**What you are asked to do**: Each line of the listing must be set down exactly as it stands.

**Data segment**:
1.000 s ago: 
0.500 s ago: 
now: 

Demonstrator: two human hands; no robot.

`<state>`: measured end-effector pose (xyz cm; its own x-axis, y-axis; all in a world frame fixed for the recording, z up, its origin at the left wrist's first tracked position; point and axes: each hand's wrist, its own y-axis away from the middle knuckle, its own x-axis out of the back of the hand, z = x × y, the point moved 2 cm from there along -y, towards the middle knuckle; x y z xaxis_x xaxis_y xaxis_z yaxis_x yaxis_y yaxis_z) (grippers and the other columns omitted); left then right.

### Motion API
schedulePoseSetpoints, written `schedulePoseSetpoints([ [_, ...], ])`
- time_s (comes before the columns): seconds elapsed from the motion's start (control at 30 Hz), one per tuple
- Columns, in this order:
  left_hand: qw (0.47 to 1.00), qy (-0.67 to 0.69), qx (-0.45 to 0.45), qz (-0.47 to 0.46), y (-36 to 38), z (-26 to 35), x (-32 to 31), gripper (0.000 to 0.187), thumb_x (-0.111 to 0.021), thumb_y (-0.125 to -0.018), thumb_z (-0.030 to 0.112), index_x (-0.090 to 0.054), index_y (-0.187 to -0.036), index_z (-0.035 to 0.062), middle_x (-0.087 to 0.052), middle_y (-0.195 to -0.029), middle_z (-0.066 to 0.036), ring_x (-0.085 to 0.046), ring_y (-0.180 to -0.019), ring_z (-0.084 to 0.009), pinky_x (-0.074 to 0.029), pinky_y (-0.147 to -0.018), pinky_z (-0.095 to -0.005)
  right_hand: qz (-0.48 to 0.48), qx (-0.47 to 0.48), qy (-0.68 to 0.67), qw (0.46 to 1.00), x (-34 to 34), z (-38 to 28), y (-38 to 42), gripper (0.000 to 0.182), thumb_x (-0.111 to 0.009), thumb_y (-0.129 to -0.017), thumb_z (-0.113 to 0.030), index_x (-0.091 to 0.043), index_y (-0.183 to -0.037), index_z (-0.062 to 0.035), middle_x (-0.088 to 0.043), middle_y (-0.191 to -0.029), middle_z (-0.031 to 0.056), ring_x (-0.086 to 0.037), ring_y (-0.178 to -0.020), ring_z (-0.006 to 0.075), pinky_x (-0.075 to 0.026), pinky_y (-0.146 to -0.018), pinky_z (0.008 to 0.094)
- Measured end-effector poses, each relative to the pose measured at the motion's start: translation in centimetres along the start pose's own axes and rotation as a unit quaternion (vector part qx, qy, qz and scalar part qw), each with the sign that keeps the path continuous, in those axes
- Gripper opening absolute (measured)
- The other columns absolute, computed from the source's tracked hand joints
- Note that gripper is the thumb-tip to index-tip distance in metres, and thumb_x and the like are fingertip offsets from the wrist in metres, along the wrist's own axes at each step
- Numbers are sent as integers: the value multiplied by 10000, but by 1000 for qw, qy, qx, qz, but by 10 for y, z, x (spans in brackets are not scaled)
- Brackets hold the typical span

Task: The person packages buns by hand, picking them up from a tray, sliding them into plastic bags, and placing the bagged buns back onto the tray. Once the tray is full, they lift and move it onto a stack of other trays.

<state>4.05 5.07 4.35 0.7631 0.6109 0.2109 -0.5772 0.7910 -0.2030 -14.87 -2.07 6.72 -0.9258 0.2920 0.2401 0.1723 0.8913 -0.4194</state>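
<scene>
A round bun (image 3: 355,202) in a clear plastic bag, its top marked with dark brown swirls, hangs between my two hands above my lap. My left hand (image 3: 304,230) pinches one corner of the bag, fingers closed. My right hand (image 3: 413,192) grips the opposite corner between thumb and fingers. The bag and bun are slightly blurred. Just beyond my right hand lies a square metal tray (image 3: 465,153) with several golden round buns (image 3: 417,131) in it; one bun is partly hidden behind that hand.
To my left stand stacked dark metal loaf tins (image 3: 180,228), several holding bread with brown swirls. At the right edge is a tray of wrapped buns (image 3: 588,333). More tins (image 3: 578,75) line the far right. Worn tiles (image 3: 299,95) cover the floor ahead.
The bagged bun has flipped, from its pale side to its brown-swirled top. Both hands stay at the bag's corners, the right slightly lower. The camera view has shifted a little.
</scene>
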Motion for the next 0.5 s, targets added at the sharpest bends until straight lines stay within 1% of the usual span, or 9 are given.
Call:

**Reply**:
1.000 s ago: 
0.500 s ago: 
now: 

Demonstrator: two human hands; no robot.

`<state>`: measured end-effector pose (xyz cm; its own x-axis, y-axis; all in a world frame fixed for the recording, z up, its origin at the left wrist's first tracked position; point and axes: each hand's wrist, its own y-axis away from the middle knuckle, its own x-axis out of the back of the hand, z = x × y, the point moved 2 cm from there along -y, towards the middle knuckle; x y z xaxis_x xaxis_y xaxis_z yaxis_x yaxis_y yaxis_z) (grippers and the other columns omitted); left then right.

### Motion API
schedulePoseSetpoints, written `schedulePoseSetpoints([ [_, ...], ])`
- time_s (comes before the columns): seconds elapsed from the motion's start (control at 30 Hz), one per tuple
- Columns, in this order:
  left_hand: qw (0.47 to 1.00), qy (-0.67 to 0.69), qx (-0.45 to 0.45), qz (-0.47 to 0.46), y (-36 to 38), z (-26 to 35), x (-32 to 31), gripper (0.000 to 0.187), thumb_x (-0.111 to 0.021), thumb_y (-0.125 to -0.018), thumb_z (-0.030 to 0.112), index_x (-0.090 to 0.054), index_y (-0.187 to -0.036), index_z (-0.035 to 0.062), middle_x (-0.087 to 0.052), middle_y (-0.195 to -0.029), middle_z (-0.066 to 0.036), ring_x (-0.085 to 0.046), ring_y (-0.180 to -0.019), ring_z (-0.084 to 0.009), pinky_x (-0.074 to 0.029), pinky_y (-0.147 to -0.018), pinky_z (-0.095 to -0.005)
  right_hand: qz (-0.48 to 0.48), qx (-0.47 to 0.48), qy (-0.68 to 0.67), qw (0.46 to 1.00), x (-34 to 34), z (-38 to 28), y (-38 to 42), gripper (0.000 to 0.182), thumb_x (-0.111 to 0.009), thumb_y (-0.129 to -0.017), thumb_z (-0.113 to 0.030), index_x (-0.091 to 0.043), index_y (-0.183 to -0.037), index_z (-0.062 to 0.035), middle_x (-0.088 to 0.043), middle_y (-0.191 to -0.029), middle_z (-0.031 to 0.056), ring_x (-0.086 to 0.037), ring_y (-0.178 to -0.020), ring_z (-0.006 to 0.075), pinky_x (-0.075 to 0.026), pinky_y (-0.146 to -0.018), pinky_z (0.008 to 0.094)
- Measured end-effector poses, each relative to the pose measured at the motion's start: translation in centimetres along the start pose's own axes and rotation as a unit quaternion (vector part qx, qy, qz and scalar part qw), each with the sign that keeps the path continuous, in those axes
- Gripper opening absolute (measured)
- The other columns absolute, computed from the source's tracked hand joints
- Note that gripper is the thumb-tip to index-tip distance in metres, and thumb_x and the like are fingertip offsets from the wrist in metres, along the wrist's own axes at each step
- Numbers are sent as integers: the value multiplied by 10000, but by 1000 for qw, qy, qx, qz, but by 10 for y, z, x (spans in brackets are not scaled)
- Brackets hold the typical span

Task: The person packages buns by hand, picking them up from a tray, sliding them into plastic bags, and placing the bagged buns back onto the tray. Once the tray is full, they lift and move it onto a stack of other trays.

<state>4.05 5.07 4.35 0.7631 0.6109 0.2109 -0.5772 0.7910 -0.2030 -14.87 -2.07 6.72 -0.9258 0.2920 0.2401 0.1723 0.8913 -0.4194</state>
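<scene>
A round bun (image 3: 355,202) in a clear plastic bag, its top marked with dark brown swirls, hangs between my two hands above my lap. My left hand (image 3: 304,230) pinches one corner of the bag, fingers closed. My right hand (image 3: 413,192) grips the opposite corner between thumb and fingers. The bag and bun are slightly blurred. Just beyond my right hand lies a square metal tray (image 3: 465,153) with several golden round buns (image 3: 417,131) in it; one bun is partly hidden behind that hand.
To my left stand stacked dark metal loaf tins (image 3: 180,228), several holding bread with brown swirls. At the right edge is a tray of wrapped buns (image 3: 588,333). More tins (image 3: 578,75) line the far right. Worn tiles (image 3: 299,95) cover the floor ahead.
The bagged bun has flipped, from its pale side to its brown-swirled top. Both hands stay at the bag's corners, the right slightly lower. The camera view has shifted a little.
</scene>
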Motion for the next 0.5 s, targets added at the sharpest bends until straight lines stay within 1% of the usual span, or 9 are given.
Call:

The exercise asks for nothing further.